Insurance costs vary depending on the vehicle you choose, so it’s a good idea to estimate those costs before you purchase a car. Generally speaking, you shouldn’t spend more than 10 percent of your take-home pay on your car payment. Here’s how that breaks down for a few different salaries:

Pre-Tax Salary Monthly Car Payment
$30,000 $198
$50,000 $319
$75,000 $456
$100,000 $591


Keep in mind that these are general guidelines. Your take-home pay could be less if you pay self-employment tax, and state income taxes can vary. You’ll also need to evaluate your budget and take into account your other financial obligations when determining the monthly payment you can afford. 

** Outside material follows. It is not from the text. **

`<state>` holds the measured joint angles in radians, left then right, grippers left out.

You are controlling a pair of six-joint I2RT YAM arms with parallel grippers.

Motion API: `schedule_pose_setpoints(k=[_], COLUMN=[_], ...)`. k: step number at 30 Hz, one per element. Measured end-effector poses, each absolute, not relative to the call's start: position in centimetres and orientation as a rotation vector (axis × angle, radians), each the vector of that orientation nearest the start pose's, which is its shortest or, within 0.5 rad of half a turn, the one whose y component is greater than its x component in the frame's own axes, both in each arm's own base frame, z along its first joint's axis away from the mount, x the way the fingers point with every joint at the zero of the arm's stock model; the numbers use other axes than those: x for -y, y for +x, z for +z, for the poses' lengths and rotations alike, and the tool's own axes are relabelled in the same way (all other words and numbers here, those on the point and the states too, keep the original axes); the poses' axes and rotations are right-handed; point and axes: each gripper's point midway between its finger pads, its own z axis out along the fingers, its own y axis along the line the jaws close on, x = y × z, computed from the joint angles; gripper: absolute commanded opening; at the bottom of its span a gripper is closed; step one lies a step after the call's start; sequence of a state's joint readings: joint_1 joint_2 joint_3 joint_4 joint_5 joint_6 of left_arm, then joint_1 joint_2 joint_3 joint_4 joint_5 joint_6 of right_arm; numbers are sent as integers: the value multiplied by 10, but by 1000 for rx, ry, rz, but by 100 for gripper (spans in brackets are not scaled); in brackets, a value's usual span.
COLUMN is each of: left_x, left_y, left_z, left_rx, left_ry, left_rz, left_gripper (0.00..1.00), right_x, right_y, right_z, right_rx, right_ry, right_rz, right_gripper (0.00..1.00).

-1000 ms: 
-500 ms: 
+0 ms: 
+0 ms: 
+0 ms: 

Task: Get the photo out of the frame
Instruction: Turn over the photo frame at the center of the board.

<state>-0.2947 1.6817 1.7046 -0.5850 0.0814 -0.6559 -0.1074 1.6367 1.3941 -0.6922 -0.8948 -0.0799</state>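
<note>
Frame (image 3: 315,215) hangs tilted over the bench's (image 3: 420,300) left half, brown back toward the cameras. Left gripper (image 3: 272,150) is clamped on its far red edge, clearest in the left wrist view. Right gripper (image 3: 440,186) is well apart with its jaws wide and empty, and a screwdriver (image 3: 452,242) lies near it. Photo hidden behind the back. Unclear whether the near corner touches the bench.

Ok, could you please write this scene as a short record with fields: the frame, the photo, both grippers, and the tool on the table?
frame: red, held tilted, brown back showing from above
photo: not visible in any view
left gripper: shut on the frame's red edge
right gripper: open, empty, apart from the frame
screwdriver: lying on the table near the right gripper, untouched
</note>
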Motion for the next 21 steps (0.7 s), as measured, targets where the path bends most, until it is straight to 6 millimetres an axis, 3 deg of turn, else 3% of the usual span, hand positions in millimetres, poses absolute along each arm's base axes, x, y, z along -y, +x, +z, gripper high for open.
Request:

A good way to find out what the best deal on car insurance will be for your new car is to use Insurify. You’ll just need to answer a few questions about the vehicle you are insuring and your driving history, and our artificial intelligence technology will provide you with multiple cheap car insurance quotes from different providers, so you can compare them in one place. And because it’s fast and easy, you can estimate the cost of insurance for several vehicles you’re considering.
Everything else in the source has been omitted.